● DATASET EXCERPTS
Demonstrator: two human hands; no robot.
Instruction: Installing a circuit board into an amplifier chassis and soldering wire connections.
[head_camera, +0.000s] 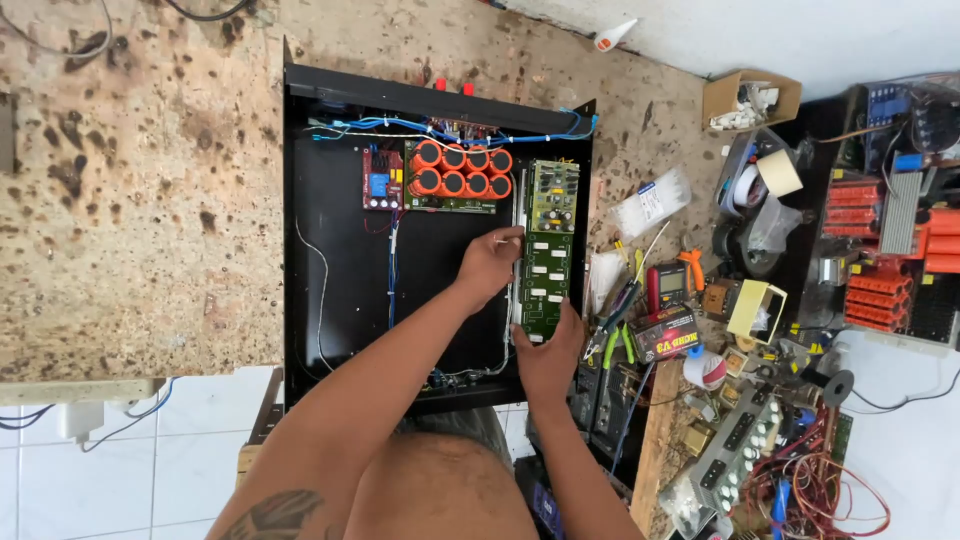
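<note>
Resting on mottled workbench (130, 200), seemingly.

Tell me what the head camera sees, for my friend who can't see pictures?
Seen from above, a person's two bare hands hold a long green circuit board inside an open black metal case: the left hand at its left edge, the right hand at its near end. Orange cylinders sit at the back of the case, and tools and parts crowd the worn bench on the right.

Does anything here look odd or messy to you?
The worktop is heavily stained with dark blotches. Right of the open black chassis, tools and parts lie jumbled. The green circuit board, held by both hands, looks undamaged.
</note>
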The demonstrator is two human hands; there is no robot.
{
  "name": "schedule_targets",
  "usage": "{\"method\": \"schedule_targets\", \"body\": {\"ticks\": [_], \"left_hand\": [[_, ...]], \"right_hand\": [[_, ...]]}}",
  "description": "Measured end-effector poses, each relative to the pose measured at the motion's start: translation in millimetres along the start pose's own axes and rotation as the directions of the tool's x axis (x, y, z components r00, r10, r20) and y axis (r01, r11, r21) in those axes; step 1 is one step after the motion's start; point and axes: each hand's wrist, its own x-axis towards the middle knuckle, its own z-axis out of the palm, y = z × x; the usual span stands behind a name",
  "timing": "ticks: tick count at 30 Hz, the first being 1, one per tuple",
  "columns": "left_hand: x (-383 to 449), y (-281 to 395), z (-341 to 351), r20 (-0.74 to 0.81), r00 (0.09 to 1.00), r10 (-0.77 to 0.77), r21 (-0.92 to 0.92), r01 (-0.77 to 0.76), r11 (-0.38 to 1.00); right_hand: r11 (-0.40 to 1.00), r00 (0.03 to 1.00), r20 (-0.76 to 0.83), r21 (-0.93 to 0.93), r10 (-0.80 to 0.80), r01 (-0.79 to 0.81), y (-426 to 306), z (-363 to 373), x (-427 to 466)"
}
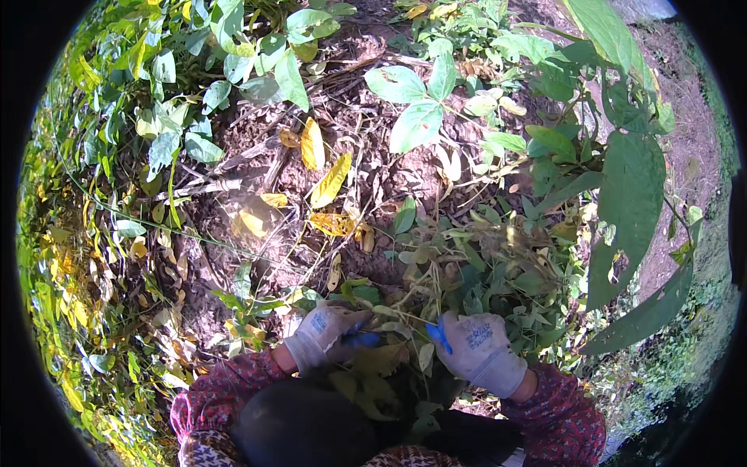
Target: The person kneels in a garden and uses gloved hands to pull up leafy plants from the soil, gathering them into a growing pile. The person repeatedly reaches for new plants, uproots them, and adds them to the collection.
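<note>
My left hand [332, 335], in a pale knit work glove with blue on its fingers, is at the stems and leaves of a bean-like plant [402, 318] low in the middle of the view. On the plant's other side, my right hand [475, 347], in a matching glove, has its fingertips at a thin stem. Fingers of both hands are partly hidden, so a firm hold cannot be told. Pods and dull green leaves hang between the two hands, above my dark-clad knee [306, 423]. A leafy bundle [502, 268] spreads just beyond my right hand.
Brown soil [373, 169] with dry stalks and yellow leaves [331, 181] lies ahead. Dense leafy plants [233, 52] stand at the upper left. Large broad leaves [630, 210] overhang the right side, near a dirt strip [688, 152]. A thin green strand [175, 230] crosses the left.
</note>
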Motion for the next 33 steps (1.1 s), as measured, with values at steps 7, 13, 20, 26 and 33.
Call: {"method": "schedule_targets", "body": {"ticks": [7,13,20,26,33], "left_hand": [[-9,7,-8,0.12,0.944,-0.307,-0.339,0.329,0.881],[-14,10,-8,0.373,0.852,-0.366,-0.721,0.515,0.464],[-17,14,-4,0.302,0.894,-0.332,-0.766,0.435,0.474],[-11,22,-4,0.209,0.94,-0.269,-0.761,0.329,0.56],[-14,13,-2,0.243,0.942,-0.23,-0.774,0.332,0.54]], "right_hand": [[0.253,0.807,0.104,0.92,0.582,-0.301,66,18,9],[-0.174,0.896,-0.088,0.968,0.434,0.18,111,114,104],[-0.213,0.948,-0.014,0.973,0.317,0.085,56,132,79],[-0.338,0.959,0.037,0.939,0.281,0.063,56,119,60],[-0.786,0.996,-0.069,0.612,0.059,0.089,108,144,155]]}}
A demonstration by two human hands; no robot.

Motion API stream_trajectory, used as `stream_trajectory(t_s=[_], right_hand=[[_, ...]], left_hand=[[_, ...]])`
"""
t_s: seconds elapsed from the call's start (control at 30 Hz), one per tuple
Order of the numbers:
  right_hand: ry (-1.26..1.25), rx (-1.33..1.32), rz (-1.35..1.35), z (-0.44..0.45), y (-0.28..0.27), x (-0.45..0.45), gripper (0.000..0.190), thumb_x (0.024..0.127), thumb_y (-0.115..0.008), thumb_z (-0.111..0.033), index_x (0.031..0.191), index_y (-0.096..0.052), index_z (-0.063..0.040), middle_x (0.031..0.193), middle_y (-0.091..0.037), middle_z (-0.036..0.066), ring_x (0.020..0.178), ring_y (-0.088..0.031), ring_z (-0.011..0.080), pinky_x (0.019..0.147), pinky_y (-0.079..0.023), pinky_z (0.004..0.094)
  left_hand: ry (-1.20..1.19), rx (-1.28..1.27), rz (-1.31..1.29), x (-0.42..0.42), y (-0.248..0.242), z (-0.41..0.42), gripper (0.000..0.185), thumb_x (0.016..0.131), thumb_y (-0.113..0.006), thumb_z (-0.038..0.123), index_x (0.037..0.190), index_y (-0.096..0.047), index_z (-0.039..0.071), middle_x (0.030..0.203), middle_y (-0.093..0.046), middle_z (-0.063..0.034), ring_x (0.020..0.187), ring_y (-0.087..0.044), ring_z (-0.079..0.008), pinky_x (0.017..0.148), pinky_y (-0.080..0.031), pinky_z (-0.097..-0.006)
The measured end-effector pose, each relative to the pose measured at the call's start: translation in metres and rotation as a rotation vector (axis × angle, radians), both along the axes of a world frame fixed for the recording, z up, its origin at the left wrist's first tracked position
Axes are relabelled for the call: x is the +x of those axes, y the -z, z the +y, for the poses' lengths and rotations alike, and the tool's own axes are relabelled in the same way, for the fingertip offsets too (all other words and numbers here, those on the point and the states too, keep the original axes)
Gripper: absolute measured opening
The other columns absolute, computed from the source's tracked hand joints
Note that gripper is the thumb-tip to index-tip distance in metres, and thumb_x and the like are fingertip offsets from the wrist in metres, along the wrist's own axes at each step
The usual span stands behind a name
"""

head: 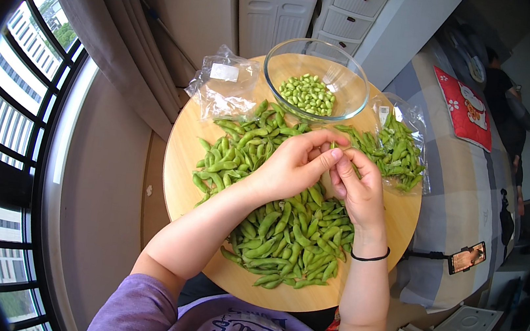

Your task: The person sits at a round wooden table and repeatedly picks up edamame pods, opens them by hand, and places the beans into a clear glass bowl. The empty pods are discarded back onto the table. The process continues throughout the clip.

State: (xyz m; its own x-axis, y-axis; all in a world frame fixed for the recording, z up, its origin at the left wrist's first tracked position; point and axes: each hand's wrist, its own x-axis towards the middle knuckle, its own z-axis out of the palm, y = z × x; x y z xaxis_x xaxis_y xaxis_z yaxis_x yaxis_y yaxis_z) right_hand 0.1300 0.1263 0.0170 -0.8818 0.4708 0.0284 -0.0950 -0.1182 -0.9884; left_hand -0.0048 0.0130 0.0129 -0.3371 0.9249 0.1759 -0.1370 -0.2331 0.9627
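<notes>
My left hand (301, 159) and my right hand (361, 183) meet over the middle of a round wooden table (183, 160). Between their fingertips is a green edamame pod (333, 145), mostly covered by the fingers. Beneath my forearms spreads a heap of unshelled edamame pods (287, 243), which continues to a second cluster (234, 149) on the left. Just beyond my hands stands a clear glass bowl (359, 95) with shelled green beans (307, 94) gathered at its bottom.
A crumpled clear plastic bag (228, 84) lies left of the bowl. On the right, another plastic bag (420, 132) holds more pods (402, 150). A phone (467, 258) on a holder stands beside the bed (441, 187). Farther right is another person (502, 95). White drawers (352, 20) stand behind the table.
</notes>
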Motion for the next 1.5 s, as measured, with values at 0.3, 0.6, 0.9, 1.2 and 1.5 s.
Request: stream_trajectory(t_s=[0.3,0.6,0.9,1.2,1.5], right_hand=[[0.086,0.104,-0.018,-0.002,0.005,-0.003,0.019,0.105,-0.059,-0.022,0.099,-0.062,-0.004,0.076,-0.056,-0.002,0.059,-0.042,0.0039,0.052,-0.033,0.0195],[-0.109,-0.496,0.234,0.007,0.012,-0.001,0.014,0.103,-0.06,-0.015,0.113,-0.063,-0.005,0.089,-0.06,0.0,0.063,-0.047,0.0058,0.056,-0.035,0.0189],[-0.169,-0.492,0.174,0.009,0.01,-0.002,0.02,0.105,-0.059,-0.023,0.104,-0.065,-0.004,0.086,-0.059,0.0,0.063,-0.044,0.005,0.056,-0.034,0.0192],[-0.004,-0.14,-0.02,0.005,0.009,-0.001,0.032,0.102,-0.065,-0.032,0.094,-0.066,-0.001,0.079,-0.058,0.0,0.059,-0.04,0.0033,0.05,-0.028,0.0198],[-0.039,-0.123,-0.054,0.007,0.006,0.001,0.032,0.107,-0.055,-0.028,0.097,-0.066,0.001,0.079,-0.06,0.001,0.06,-0.043,0.0051,0.052,-0.033,0.0205]], left_hand=[[0.026,-0.106,-0.185,-0.017,0.008,0.002,0.028,0.097,-0.07,0.013,0.12,-0.063,-0.002,0.094,-0.066,-0.0023,0.075,-0.058,-0.0063,0.065,-0.05,-0.0214],[-0.072,-0.054,0.145,-0.005,0.001,-0.002,0.036,0.093,-0.073,0.008,0.127,-0.066,-0.004,0.098,-0.06,-0.0017,0.081,-0.056,-0.0064,0.072,-0.049,-0.0225],[-0.287,0.109,0.475,-0.004,0.001,-0.002,0.027,0.088,-0.077,0.008,0.113,-0.074,-0.001,0.083,-0.065,-0.005,0.075,-0.063,-0.0134,0.067,-0.051,-0.0277],[-0.371,0.143,0.944,-0.007,0.001,-0.004,0.015,0.081,-0.077,0.006,0.094,-0.07,0.0,0.084,-0.067,-0.0129,0.076,-0.067,-0.0318,0.067,-0.055,-0.0381],[-0.332,0.129,0.865,-0.011,0.007,0.0,0.015,0.083,-0.076,0.007,0.095,-0.073,0.0,0.082,-0.069,-0.0124,0.076,-0.068,-0.0308,0.069,-0.055,-0.0372]])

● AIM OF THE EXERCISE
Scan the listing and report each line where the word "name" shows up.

● EXERCISE RESPONSE
  "name": "schedule_targets",
  "description": "Measured end-effector poses, each relative to the pose measured at the motion's start: translation in millimetres along the start pose's own axes and rotation as the directions of the tool's x axis (x, y, z components r00, r10, r20) and y axis (r01, r11, r21) in those axes; step 1 is one step after the motion's start; point and axes: each hand's wrist, its own x-axis towards the middle knuckle, its own z-axis out of the palm, y = z × x; the usual span stands behind a name",
The usual span stands behind a name

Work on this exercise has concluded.